File Compression System
Swappable compression strategies, Decorator-layered stream processing (compress, encrypt, checksum), Composite archive tree, and Builder for step-by-step archive construction.
Key Abstractions
Interface defining compress/decompress on raw bytes. Strategies are swappable at runtime.
Concrete strategies. RLE for repetitive data, Huffman for general text with frequency-based encoding.
Wraps a data stream to add processing layers. EncryptionDecorator and ChecksumDecorator compose transparently.
Composite node. Files are leaves holding compressed data; directories contain children for recursive traversal.
Fluent builder for archive construction. addFile, addDirectory, setCompression, setEncryption, build with validation.
Template Method skeleton: read chunk, compress, write output, update checksum. Subclasses override hooks.
Class Diagram
How It Works
A file compression system layers multiple design patterns to handle three distinct concerns: how to compress data, how to structure an archive, and how to process data through a pipeline.
Different files benefit from different compression algorithms. Repetitive data like log files compresses well with Run-Length Encoding. General text does better with Huffman coding, which assigns shorter bit sequences to more frequent bytes. By extracting the compression algorithm behind an interface, the system can pick the right strategy per file without changing any other code.
Stream processing is where Decorator shines. After compressing data, you might want to add a checksum for integrity verification, then encode it as Base64 for safe text transport. Each of these is a decorator that wraps the data, and they compose in any order. The critical point is ordering: compress first, then encrypt, then checksum. Encrypting before compressing destroys the statistical patterns that compression exploits.

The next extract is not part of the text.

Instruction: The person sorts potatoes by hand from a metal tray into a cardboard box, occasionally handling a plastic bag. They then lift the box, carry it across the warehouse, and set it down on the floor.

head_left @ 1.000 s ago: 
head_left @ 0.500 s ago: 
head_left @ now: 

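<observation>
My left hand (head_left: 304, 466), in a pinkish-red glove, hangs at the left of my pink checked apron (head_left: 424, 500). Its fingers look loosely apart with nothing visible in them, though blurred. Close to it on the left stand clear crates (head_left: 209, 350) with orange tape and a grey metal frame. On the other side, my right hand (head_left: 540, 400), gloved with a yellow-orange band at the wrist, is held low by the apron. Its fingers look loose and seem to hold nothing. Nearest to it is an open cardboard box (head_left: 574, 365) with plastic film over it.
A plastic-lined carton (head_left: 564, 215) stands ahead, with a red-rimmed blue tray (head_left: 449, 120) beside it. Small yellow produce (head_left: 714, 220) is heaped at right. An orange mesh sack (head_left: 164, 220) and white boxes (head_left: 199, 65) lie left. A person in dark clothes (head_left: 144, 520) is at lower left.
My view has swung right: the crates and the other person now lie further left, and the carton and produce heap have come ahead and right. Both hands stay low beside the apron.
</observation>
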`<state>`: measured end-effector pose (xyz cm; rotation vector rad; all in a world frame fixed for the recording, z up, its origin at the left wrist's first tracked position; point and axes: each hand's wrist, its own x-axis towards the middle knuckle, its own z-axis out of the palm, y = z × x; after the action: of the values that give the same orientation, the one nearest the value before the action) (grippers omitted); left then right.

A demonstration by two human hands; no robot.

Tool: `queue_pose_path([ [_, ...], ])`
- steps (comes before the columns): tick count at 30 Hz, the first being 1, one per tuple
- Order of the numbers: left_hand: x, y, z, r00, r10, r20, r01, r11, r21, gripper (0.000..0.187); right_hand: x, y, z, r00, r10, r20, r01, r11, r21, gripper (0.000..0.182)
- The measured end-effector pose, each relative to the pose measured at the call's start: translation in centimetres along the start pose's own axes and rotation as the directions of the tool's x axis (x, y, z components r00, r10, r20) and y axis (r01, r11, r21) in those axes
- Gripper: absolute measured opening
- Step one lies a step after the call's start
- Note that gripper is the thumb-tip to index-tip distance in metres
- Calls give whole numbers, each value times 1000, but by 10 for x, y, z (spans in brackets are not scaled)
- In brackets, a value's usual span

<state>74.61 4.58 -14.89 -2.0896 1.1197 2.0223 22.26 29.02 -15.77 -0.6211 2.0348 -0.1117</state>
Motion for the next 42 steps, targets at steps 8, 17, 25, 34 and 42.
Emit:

The archive itself is a tree. Directories contain files and other directories, which is the textbook Composite pattern. When you ask a directory for its total size, it recursively sums up all children. No special-casing needed. Files return their compressed size directly, directories delegate downward.
The Builder pattern handles archive construction because creating an archive involves multiple steps with constraints. You need to set a compression strategy, optionally configure encryption, add files and directories, and validate that the configuration is consistent. A constructor with that many parameters would be unreadable. The builder's fluent API makes the intent clear and catches invalid configurations at build time.
Requirements
Functional
- Support multiple compression algorithms swappable at runtime (RLE, Huffman)
- Layer processing steps on compressed data: checksum, encoding, encryption
- Build archives with nested directories and files
- Track compression ratios per file and across the archive
- Validate builder constraints before producing the archive
- Round-trip fidelity: decompress(compress(data)) must equal the original data
Non-Functional
- Stream-friendly design: avoid loading entire large files into memory at once
- Composable decorators: adding a new processing layer should not modify existing ones
- Extensible strategies: adding a new compression algorithm requires only a new class
- Clear error messages when validation fails
Design Decisions
What's wrong with an if/else chain for picking the algorithm?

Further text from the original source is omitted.